COLD SPRING HARBOR, NY (GenomeWeb) – Researchers have devised a new approach to map genome-wide interactions between RNA and chromatin.
The FANTOM5 consortium reported a year ago in Nature on an atlas it developed of nearly 30,000 human long non-coding RNAs, and in its analysis, it found that most of those lncRNAs — about 69 percent of them — could potentially be functional. But, as Riken Center for Life Science Technologies' Piero Carninci, who was involved in that consortium, noted in his talk at the Biology of Genomes meeting here, researchers don't know the function of many of those lncRNAs.
"For many of them, we need more screening to understand what they do," Carninci said.
To address that, he and his colleagues developed a tool called RNA and DNA Interacting Complexes Ligated and sequenced, or RADICL-seq, to try to map, as broadly as possible, interactions between RNA and chromatin in the nucleus in a scalable way.
"The idea is [we] should have a method to map all those RNAs — where are they and which RNA goes with what — and perhaps see if we learn anything unexpected," Carninci added.
RADICL-seq relies on proximity ligation. It works by crosslinking chromatin and any RNA that may be bound to it before then digesting the samples with DNAse and then RNAse H to cleave any hybrid or nascent RNA. After later reversing the crosslink, the sample is then sequenced using Illumina's HiSeq platform. This, he said, is then replicated many times.
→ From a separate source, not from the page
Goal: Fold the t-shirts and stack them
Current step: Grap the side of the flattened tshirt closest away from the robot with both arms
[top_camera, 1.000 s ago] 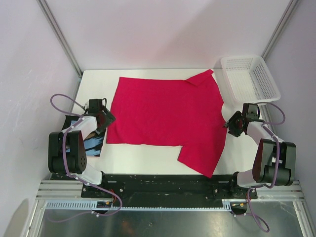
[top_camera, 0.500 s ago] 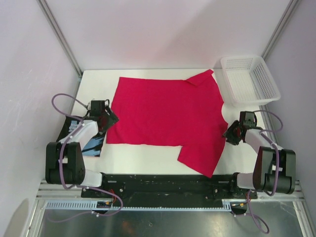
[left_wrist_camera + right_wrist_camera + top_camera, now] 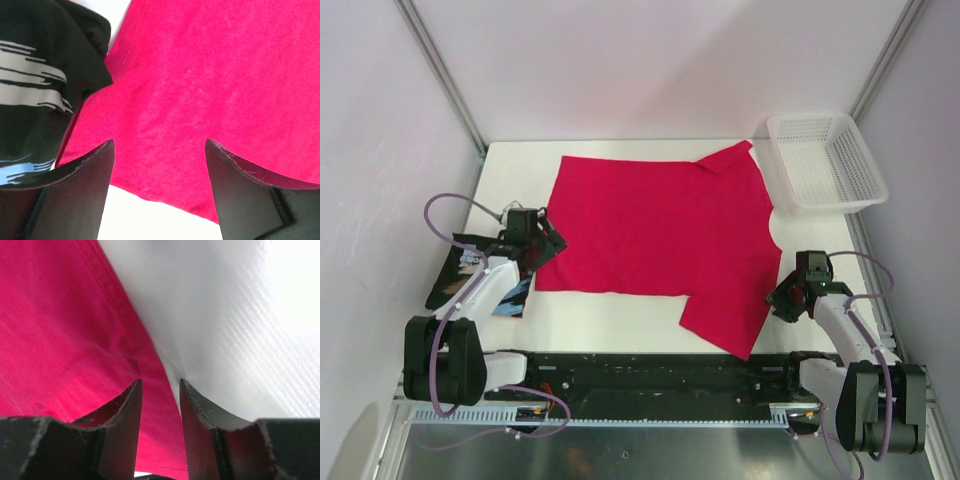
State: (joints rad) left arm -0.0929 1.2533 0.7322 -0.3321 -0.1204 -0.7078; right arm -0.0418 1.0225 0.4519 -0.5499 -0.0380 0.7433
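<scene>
On the white tabletop (image 3: 510, 170), item one: plain crimson-pink cloth t-shirt (image 3: 660, 230), spread flat and unfolded.
- Long axis: runs left to right across the tabletop. Bottom hem is at the left; both sleeves are at the right, one far and one near.
- Left pincer (image 3: 548, 240): at the hem's near-left corner, pointing in over the cloth. The left wrist view shows its jaws spread wide above the hem edge, holding nothing.
- Right pincer (image 3: 778, 300): just beside the shirt's right edge, close to the near sleeve. The right wrist view shows the jaws drawn close with a narrow gap. The red seam edge runs down into that gap, lying on the tabletop, and nothing appears clamped.
- Governing relation: each arm faces one short end of the shirt. The cloth lies inward from both pincers, so a fold would likely start from these two ends. The near sleeve is closest to the right arm.

Item two: black cloth t-shirt with white, tan and light-blue chest print (image 3: 470, 275), bunched at the left tabletop edge. It lies beside and partly under the left arm, and its edge touches the crimson hem.

Item three: white plastic mesh basket (image 3: 825, 160), at the far right corner.

Markings: brush-stroke print only. No readable letters, brand or label on any item.
</scene>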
As he and his colleagues noted in their abstract, the approach identified genomic regions targeted by coding and non-coding RNAs. Additionally, they reported they could confirm RNA-chromatin interactions detected by RADICL-seq, pinpointing the genome occupancy of 14,000 transcripts — including 1,000 lncRNAs.
When the researchers compared their method to an RNA Affinity Purification (RAP) approach for mapping RNA interactions with chromatin, Carninci said RADICL-seq recapitulated 68 percent of the genes found through that RAP approach.
He likewise noted that their results were in good agreement with those generated using Hi-C-seq, which also examines chromatin interactions using a chromosome conformation capture-based approach.
Additionally, Carninci noted that overlaying RADICL-seq and Hi-C-seq data reveals the influences of chromatin 3D structure on RNA-DNA contacts.
Similarly, overlaying RADICL-seq data with ChIA-PET (chromatin interaction analysis with paired-end tag sequencing), a method to study long-range chromatin interactions, exposed the presence of RNA-DNA interactions that are independent of transcription, he said.
According to Carninci, RADICL-seq can begin to tease out patterns of RNA-chromatin interactions. Broadly, he noted that some RNAs have interactions all along chromosomes. But others, he said, stay local and have local interactions.
But, he and his colleagues noted in their abstract that within mouse embryonic stem cells, a RADICL-seq-based analysis noted different chromatin interaction patterns for mRNAs and lncRNAs.
Surprisingly to him, Carninci said, he and his colleagues also noticed that the RNAs in their RNA-DNA pairs tended to arise from genic regions, especially intronic regions, while the DNA half of the pairs arose roughly equally from genic and intergenic regions.
In addition, about a quarter of these RNA-DNA pairs included RNAs that interact with repeat elements. Repeat elements, he noted, are spread across chromosomes, and he added that different repeat elements were enriched for interacting over different distances, with some stretching over long ranges while others acted more locally. Some repeat element types appeared to be enriched for working at different interaction distances. Carninci added that there is a logic there that still needs to be teased out.
Overall, RADICL-seq, Carninci said, enables them to identify transcripts and interactions in an unbiased way.